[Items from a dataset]
-------
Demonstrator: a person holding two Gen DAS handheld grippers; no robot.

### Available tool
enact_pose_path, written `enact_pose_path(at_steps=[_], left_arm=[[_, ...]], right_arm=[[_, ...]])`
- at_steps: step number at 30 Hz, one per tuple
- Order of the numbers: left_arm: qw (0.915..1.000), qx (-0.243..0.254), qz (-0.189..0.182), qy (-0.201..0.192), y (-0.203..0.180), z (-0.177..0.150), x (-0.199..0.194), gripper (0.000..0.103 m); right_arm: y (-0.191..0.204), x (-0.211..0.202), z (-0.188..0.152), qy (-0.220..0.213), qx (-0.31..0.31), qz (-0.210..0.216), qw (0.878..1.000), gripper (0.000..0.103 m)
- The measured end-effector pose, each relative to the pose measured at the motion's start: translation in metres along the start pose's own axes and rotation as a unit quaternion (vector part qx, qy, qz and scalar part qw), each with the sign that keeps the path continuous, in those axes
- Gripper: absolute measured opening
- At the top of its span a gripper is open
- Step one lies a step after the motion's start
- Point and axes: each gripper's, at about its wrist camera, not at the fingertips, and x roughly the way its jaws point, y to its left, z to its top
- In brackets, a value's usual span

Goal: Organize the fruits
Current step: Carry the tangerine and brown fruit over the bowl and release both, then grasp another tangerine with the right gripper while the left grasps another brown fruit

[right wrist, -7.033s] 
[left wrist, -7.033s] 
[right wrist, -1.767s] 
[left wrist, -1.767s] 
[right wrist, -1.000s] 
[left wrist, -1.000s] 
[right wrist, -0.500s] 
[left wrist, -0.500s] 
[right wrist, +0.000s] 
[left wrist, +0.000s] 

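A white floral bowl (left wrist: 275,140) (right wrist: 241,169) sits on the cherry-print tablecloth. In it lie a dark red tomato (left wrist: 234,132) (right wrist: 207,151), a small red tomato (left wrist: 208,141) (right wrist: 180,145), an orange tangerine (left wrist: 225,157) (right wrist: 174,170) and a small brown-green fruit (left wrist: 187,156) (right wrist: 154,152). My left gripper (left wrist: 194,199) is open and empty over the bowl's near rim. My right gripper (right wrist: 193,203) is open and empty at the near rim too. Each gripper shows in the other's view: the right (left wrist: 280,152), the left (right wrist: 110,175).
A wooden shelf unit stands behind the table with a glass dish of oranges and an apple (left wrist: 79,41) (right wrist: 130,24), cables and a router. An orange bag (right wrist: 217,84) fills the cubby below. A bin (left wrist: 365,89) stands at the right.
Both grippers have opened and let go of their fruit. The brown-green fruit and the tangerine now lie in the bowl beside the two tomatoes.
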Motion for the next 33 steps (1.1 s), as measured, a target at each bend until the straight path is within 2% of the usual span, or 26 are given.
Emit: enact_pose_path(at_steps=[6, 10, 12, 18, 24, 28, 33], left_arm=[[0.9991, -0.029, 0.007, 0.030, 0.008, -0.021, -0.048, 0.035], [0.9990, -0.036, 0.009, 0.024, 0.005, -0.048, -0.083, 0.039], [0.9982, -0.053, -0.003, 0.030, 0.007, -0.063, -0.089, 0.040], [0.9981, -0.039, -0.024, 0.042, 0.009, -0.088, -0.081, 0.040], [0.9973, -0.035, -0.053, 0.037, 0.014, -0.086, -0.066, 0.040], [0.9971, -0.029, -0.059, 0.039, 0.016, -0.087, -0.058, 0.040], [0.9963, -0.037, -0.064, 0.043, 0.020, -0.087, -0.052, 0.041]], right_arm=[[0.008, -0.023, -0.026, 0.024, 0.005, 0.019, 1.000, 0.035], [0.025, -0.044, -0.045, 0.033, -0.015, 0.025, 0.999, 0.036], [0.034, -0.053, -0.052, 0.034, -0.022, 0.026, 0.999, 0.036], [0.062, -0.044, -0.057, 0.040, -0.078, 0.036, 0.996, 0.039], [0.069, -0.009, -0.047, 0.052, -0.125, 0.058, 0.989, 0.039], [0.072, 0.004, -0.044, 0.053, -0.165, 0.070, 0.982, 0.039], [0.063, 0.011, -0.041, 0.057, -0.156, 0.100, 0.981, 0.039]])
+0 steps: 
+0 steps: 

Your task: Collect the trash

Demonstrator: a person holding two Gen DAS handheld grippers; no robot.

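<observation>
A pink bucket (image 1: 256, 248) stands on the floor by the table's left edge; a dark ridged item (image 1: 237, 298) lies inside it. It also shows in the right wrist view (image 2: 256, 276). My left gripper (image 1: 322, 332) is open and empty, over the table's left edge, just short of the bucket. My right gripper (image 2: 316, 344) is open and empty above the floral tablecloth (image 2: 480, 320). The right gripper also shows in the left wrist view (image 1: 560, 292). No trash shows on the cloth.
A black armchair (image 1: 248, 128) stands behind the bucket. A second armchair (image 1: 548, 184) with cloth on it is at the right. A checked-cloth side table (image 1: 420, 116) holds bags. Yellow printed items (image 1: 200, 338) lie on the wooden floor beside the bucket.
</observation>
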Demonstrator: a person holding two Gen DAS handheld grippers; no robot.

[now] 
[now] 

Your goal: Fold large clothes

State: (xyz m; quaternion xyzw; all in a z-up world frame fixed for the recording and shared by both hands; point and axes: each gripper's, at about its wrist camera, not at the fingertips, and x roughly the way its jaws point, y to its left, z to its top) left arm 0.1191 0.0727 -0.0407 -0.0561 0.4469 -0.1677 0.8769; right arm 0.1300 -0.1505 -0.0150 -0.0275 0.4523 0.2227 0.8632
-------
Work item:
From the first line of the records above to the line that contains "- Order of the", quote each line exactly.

Solved problem:
Demonstrator: a person holding two Gen DAS handheld grippers; no robot.

### Available tool
enact_pose_path, written `enact_pose_path(at_steps=[_], left_arm=[[_, ...]], right_arm=[[_, ...]])`
- at_steps: step number at 30 Hz, one per tuple
- Order of the numbers: left_arm: qw (0.915..1.000), qx (-0.243..0.254), qz (-0.189..0.182), qy (-0.201..0.192), y (-0.203..0.180), z (-0.177..0.150), x (-0.199..0.194), gripper (0.000..0.103 m); right_arm: y (-0.191..0.204), x (-0.211..0.202), z (-0.188..0.152), qy (-0.220..0.213), qx (-0.31..0.31), qz (-0.210..0.216), qw (0.878..1.000), gripper (0.000..0.103 m)

As written, the answer is complete.